I've picked up the checkpoint with most occurrences in the Total category, so it's the first of your methods. I would consider the second one as cheating TBH - we want to provide the reader with multiple metrics for a better understanding of the performance of a single model.

I don't remember exactly, but I've done both: training and evaluating provided checkpoint and the results were very similar. Training also takes just a couple of hours.

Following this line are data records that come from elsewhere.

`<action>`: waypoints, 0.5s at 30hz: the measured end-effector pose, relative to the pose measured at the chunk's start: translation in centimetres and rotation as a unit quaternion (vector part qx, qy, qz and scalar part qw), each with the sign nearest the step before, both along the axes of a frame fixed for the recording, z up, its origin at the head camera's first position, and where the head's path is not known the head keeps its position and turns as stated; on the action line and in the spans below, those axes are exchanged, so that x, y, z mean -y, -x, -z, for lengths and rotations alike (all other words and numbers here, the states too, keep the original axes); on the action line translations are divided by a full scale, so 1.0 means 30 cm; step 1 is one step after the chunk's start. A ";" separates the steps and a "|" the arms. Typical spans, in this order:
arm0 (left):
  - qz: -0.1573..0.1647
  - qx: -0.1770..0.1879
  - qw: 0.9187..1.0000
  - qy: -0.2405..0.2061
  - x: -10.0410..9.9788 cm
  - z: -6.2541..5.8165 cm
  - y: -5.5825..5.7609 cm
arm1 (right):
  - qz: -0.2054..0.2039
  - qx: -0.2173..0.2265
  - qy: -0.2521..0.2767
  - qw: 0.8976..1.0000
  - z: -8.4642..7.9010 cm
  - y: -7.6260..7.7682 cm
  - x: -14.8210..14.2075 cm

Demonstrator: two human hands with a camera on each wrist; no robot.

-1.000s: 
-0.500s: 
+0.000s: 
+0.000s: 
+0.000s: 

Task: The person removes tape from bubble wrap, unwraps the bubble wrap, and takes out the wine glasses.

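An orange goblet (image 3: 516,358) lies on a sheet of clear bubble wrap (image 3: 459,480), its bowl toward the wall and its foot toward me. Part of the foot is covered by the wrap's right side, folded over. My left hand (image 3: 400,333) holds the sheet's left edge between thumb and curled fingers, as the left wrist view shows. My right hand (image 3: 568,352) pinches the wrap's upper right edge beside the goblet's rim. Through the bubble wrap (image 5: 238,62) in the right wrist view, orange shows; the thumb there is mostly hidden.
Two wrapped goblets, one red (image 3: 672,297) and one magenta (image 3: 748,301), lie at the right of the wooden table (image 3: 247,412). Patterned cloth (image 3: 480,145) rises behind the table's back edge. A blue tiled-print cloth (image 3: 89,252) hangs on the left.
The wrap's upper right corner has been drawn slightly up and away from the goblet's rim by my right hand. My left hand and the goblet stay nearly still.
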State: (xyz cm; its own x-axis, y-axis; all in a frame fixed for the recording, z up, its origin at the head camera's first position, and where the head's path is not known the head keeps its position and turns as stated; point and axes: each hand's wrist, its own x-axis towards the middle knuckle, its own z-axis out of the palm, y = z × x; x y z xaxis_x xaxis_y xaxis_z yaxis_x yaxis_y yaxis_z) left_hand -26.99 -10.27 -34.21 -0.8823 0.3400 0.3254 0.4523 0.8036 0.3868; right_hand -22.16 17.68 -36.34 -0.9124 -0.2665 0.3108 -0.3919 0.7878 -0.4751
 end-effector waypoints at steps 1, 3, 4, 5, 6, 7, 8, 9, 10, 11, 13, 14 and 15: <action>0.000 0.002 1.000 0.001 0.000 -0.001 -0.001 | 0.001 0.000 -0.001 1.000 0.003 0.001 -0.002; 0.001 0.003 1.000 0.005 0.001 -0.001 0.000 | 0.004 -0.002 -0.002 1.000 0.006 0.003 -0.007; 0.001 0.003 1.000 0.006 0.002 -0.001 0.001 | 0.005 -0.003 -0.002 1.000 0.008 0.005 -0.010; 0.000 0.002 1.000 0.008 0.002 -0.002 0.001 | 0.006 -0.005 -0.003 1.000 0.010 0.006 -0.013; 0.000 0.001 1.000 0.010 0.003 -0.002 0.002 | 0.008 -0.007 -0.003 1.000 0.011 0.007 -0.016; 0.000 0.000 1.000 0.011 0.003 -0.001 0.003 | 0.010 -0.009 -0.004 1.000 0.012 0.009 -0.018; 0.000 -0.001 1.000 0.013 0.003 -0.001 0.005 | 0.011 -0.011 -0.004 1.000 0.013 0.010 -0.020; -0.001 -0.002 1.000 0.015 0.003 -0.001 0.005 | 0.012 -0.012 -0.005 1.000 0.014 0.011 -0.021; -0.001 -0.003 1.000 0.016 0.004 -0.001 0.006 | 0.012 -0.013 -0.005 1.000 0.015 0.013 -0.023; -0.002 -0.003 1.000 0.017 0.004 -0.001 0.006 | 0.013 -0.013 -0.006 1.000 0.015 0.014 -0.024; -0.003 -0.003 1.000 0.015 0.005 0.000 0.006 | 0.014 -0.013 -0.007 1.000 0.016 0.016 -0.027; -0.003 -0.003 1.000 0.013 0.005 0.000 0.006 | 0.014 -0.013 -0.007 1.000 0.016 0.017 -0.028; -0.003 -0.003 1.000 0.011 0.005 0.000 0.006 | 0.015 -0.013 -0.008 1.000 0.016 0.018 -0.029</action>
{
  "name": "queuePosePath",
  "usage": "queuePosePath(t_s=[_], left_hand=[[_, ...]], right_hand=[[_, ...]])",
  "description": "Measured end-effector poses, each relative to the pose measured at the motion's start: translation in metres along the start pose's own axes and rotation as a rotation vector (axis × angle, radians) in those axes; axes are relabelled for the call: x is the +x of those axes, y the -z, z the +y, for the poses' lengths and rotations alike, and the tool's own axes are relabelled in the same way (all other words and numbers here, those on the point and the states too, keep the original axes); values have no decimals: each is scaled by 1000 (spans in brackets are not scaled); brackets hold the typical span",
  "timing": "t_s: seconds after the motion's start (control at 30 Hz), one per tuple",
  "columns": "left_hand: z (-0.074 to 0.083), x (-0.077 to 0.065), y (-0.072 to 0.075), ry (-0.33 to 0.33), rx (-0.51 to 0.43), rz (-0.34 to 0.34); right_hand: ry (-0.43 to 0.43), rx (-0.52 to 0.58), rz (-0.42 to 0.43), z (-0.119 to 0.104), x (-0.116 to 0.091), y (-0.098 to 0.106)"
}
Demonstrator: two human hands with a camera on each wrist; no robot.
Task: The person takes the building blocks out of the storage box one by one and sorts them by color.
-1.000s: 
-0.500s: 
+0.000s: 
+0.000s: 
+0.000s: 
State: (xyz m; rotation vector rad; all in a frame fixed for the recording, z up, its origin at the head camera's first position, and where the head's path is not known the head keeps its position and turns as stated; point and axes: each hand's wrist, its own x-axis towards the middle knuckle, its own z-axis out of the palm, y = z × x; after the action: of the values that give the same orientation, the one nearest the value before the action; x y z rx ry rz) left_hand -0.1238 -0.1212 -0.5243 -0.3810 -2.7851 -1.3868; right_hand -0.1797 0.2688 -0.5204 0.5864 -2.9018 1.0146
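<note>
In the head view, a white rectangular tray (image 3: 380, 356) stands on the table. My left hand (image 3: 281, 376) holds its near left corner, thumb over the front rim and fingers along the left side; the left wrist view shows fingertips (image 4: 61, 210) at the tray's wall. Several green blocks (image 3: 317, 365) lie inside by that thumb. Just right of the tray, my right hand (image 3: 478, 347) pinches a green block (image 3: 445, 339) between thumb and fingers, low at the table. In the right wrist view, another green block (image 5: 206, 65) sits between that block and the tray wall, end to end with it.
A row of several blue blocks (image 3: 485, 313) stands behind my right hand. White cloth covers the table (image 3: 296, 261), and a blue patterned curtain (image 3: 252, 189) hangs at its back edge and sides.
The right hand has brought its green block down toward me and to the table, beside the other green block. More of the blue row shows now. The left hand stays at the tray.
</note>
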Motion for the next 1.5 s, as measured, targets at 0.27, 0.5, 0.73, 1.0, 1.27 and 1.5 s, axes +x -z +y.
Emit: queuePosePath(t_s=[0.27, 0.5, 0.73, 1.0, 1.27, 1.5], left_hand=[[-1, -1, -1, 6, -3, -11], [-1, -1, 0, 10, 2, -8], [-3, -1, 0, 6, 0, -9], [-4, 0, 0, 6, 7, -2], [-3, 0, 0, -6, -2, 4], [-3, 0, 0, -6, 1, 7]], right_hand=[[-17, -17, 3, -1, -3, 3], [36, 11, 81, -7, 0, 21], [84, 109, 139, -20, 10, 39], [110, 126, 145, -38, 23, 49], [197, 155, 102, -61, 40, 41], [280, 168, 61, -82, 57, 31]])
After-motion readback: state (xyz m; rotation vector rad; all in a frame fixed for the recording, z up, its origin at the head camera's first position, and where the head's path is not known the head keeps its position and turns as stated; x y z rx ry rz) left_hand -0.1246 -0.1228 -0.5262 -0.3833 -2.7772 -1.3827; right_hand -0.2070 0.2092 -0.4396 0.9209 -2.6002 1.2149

tuyunbin commented 3 years ago

Hi, @dkoguciuk ,

Did you fix the seed of numpy and pytorch? The results have differences between two training and this cannot adjust the hyper-parameters better. I've fix it using following commands, but it did not work.

random.seed(seed) np.random.seed(seed) torch.manual_seed(seed)

dkoguciuk commented 3 years ago

Hi @tuyunbin ,

no, I didn't fix it. But even if you fix numpy and torch seed I think there is some randomness in the computation itself: running massively parallel computations - results in different summation order, which is not alternating for floating-point numbers.

Best, D

tuyunbin commented 3 years ago

Hi @dkoguciuk , did you reproduce the results in the spot-the-diff dataset using @Seth-Park 's code?

dkoguciuk commented 3 years ago

Hi @tuyunbin ,

no, I did not work on spot-the-diff, only CLEVR_Change.